As an example, yes, the health care system has been largely hijacked by the pharmaceutical companies, and yes, that’s an ominous reality. But the proper response is not to reject proven scientific medicine in favor of homeopathy, “kanpou” (traditional Chinese medicine), crystals, or whatever other non-medical remedies might be deemed to be “healthier” or “less harmful”. As a diabetic, I would have died if I’d taken this approach. I say, three cheers for recombinant DNA technology, even if it’s totally “unnatural”.
And yes, I understand that many “spiritual” people do not reject modern medicine altogether. I’m not simply trying to set up a straw man. But many reject, at least in part, not only the validity of modern medicine but also the larger validity of the scientific method as the most reliable means of understaning, explaining and predicting the world we live in.
And medicine is a clear illustration of the real harm that can be done when people embrace non-reality based beliefs.
My second big frustration is that most of the “spiritual” have taken only one half step towards – but resist fully commiting to – embracing a naturalistic, reality-based foundation of belief.

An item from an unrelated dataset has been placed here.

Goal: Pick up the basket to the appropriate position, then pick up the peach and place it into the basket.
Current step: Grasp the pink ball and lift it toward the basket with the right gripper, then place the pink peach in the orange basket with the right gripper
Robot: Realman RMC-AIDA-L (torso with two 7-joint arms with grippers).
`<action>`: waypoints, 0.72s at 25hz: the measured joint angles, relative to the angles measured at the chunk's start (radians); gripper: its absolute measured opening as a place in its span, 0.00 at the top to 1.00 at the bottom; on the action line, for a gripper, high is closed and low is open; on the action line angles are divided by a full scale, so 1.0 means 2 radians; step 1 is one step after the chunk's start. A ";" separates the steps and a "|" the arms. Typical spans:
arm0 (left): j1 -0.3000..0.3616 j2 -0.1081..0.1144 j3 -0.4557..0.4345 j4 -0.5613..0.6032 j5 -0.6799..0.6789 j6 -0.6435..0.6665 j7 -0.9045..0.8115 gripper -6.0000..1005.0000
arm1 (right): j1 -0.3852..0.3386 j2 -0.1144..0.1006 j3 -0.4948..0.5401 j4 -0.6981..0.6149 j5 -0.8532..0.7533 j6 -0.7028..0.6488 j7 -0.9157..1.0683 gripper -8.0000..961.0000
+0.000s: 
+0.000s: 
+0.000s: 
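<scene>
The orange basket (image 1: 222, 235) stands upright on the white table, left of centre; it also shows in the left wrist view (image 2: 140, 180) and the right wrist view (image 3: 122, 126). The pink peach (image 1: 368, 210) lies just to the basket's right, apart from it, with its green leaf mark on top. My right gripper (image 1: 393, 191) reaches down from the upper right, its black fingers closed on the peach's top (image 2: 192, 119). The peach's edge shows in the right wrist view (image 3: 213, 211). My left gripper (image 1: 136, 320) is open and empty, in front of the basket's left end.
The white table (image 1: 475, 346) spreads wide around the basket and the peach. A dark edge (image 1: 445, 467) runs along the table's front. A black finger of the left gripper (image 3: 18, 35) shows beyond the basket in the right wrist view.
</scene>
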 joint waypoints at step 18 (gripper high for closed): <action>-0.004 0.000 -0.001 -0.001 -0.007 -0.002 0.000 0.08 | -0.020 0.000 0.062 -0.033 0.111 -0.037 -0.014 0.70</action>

Whether it’s for fear of negative labeling, or a desire to hang on to the notion of a “magical” world, or simply the desire to feel like they’re a part of something larger, those who consider themselves “spiritual” in nearly all cases have come from religious backgrounds, taking one step away from dogma, but unwilling to completely sever the ties.
Let it go, people. Take that extra half step. The beauty and mystery of the natural world is more beautifully mystifying and captivating than any archaic, stale superstitions could possibly dream of.
And the world will be a better place when more of its human inhabitants live their lives upon a foundation of reality-based beliefs.